:: Problem description ::
While reading the listing below, count how many lines hold the word "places", and answer with the number only.

╔══

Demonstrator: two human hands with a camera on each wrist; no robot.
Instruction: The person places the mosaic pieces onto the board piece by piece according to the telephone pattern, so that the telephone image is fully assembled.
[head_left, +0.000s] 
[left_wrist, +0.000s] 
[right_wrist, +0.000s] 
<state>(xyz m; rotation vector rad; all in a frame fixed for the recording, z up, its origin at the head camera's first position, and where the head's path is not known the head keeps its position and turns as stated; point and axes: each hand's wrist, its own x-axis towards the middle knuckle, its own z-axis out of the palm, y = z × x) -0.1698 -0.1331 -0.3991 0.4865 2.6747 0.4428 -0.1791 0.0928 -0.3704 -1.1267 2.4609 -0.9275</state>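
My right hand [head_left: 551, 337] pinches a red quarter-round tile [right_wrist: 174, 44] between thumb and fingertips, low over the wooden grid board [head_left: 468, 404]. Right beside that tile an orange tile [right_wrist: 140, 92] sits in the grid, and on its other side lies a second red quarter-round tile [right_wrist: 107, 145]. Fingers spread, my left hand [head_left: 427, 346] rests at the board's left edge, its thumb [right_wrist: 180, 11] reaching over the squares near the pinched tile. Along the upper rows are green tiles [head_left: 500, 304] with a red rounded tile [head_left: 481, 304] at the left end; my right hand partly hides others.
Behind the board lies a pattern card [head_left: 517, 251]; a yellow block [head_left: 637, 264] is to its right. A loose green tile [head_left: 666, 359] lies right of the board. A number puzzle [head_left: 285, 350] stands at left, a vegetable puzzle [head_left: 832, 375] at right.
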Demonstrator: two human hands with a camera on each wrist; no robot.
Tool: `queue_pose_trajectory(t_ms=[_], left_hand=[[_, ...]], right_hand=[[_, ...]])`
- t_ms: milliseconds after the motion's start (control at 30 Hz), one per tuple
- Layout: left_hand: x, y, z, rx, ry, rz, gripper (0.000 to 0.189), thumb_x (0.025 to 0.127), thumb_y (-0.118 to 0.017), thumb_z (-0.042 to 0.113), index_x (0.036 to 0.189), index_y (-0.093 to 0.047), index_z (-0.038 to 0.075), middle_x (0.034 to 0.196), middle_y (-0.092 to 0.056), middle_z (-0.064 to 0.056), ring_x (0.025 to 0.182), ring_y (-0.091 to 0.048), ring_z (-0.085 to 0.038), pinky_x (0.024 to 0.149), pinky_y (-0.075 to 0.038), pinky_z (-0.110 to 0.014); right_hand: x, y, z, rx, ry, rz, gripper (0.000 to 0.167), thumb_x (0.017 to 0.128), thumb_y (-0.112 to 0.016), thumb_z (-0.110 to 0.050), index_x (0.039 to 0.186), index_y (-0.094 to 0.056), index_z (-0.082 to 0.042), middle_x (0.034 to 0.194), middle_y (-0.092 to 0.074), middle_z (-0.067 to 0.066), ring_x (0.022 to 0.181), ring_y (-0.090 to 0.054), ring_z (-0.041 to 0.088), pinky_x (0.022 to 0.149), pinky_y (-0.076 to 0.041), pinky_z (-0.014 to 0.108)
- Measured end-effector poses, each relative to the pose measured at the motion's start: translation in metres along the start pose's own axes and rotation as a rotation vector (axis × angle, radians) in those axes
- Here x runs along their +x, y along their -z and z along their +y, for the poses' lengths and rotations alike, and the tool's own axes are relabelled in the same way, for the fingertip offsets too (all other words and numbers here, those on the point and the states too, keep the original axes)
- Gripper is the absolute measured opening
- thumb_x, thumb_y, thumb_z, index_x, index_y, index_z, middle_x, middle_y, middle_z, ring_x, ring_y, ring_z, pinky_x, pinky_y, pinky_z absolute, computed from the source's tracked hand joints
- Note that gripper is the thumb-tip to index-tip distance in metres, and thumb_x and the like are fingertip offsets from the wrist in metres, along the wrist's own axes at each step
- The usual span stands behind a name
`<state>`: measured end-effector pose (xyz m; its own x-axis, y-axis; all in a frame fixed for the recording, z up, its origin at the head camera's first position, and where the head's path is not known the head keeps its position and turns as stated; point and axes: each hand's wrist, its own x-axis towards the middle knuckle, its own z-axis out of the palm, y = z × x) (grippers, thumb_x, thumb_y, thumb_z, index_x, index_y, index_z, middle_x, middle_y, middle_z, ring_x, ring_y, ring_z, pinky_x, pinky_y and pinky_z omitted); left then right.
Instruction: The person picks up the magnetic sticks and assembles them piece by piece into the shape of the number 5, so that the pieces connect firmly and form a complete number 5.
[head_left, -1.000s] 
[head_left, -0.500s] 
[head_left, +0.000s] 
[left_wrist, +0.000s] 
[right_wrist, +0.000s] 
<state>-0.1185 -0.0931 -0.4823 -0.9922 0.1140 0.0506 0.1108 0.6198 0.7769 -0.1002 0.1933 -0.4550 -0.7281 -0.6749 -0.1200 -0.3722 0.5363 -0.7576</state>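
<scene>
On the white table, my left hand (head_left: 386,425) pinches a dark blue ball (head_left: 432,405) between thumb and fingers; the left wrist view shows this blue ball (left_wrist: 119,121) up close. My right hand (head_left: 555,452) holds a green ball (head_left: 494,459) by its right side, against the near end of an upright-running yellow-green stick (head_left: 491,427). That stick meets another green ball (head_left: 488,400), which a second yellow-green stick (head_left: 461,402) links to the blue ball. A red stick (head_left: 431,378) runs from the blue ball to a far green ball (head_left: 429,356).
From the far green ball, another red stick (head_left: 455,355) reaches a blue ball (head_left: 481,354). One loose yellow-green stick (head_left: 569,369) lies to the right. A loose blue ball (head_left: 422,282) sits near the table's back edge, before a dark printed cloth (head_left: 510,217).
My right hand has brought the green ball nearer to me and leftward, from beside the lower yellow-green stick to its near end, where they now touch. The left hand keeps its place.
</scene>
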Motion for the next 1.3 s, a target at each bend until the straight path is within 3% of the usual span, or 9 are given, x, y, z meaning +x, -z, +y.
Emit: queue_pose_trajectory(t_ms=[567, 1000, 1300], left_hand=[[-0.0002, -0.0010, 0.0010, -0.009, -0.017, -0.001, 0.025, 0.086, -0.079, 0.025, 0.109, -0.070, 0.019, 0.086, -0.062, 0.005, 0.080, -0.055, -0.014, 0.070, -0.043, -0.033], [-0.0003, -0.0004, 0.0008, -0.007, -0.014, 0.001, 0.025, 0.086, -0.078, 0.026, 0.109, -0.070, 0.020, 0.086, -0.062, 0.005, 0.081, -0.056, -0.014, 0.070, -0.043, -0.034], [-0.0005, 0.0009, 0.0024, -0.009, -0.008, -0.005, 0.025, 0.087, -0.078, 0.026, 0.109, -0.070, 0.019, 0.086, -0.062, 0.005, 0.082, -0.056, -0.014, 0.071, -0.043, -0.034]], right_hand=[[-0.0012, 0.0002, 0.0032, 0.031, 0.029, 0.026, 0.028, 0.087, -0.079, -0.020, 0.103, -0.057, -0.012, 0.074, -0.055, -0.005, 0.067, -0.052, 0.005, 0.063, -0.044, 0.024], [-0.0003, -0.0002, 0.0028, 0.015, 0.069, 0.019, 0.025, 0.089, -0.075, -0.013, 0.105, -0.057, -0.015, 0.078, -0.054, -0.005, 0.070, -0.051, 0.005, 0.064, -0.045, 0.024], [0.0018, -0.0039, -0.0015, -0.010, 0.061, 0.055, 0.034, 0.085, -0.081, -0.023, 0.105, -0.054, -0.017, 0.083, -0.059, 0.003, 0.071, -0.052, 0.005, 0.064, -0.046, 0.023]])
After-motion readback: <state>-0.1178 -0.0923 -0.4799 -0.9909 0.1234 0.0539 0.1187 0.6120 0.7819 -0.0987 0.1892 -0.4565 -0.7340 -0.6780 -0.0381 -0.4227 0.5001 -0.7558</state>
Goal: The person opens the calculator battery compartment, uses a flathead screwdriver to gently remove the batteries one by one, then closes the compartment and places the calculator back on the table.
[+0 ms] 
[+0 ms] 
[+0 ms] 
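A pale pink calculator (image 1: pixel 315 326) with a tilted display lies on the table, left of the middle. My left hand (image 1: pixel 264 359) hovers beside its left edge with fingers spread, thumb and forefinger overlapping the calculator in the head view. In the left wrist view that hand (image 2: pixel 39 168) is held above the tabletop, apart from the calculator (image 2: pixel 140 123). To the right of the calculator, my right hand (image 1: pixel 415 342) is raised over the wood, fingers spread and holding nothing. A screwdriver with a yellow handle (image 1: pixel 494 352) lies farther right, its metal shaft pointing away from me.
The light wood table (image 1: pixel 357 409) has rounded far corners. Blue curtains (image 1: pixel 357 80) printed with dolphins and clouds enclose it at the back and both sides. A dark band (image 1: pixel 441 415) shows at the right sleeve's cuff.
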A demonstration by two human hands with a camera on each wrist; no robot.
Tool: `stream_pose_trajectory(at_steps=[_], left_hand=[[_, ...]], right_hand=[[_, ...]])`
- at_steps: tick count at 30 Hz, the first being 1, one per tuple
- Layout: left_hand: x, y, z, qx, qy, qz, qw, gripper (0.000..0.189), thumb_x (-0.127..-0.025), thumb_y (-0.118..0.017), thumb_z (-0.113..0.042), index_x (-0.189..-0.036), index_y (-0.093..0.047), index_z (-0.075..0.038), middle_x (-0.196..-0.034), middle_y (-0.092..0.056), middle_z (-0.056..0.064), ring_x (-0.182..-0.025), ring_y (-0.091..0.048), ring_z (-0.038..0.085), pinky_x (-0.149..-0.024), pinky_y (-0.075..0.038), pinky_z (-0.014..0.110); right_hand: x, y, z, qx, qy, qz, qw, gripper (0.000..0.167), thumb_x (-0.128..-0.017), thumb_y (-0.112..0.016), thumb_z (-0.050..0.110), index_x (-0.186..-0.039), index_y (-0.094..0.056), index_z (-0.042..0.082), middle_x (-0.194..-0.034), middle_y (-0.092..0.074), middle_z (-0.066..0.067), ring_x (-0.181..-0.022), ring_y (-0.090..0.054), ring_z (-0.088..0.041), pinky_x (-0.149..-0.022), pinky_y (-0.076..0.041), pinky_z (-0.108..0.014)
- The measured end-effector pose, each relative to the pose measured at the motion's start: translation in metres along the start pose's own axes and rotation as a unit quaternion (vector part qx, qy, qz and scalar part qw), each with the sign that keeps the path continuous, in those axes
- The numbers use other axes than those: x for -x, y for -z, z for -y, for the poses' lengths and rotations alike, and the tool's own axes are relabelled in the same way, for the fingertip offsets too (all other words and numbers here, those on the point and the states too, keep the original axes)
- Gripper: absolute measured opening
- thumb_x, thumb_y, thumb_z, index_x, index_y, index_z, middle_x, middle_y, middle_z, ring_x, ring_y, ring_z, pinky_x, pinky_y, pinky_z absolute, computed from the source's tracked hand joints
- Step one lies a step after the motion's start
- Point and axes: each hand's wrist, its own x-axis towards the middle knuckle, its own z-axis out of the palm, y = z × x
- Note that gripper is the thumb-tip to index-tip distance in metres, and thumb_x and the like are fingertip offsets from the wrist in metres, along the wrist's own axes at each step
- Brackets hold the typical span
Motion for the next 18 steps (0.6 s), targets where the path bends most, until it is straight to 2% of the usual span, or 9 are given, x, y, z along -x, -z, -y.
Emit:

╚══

:: Task response ::
2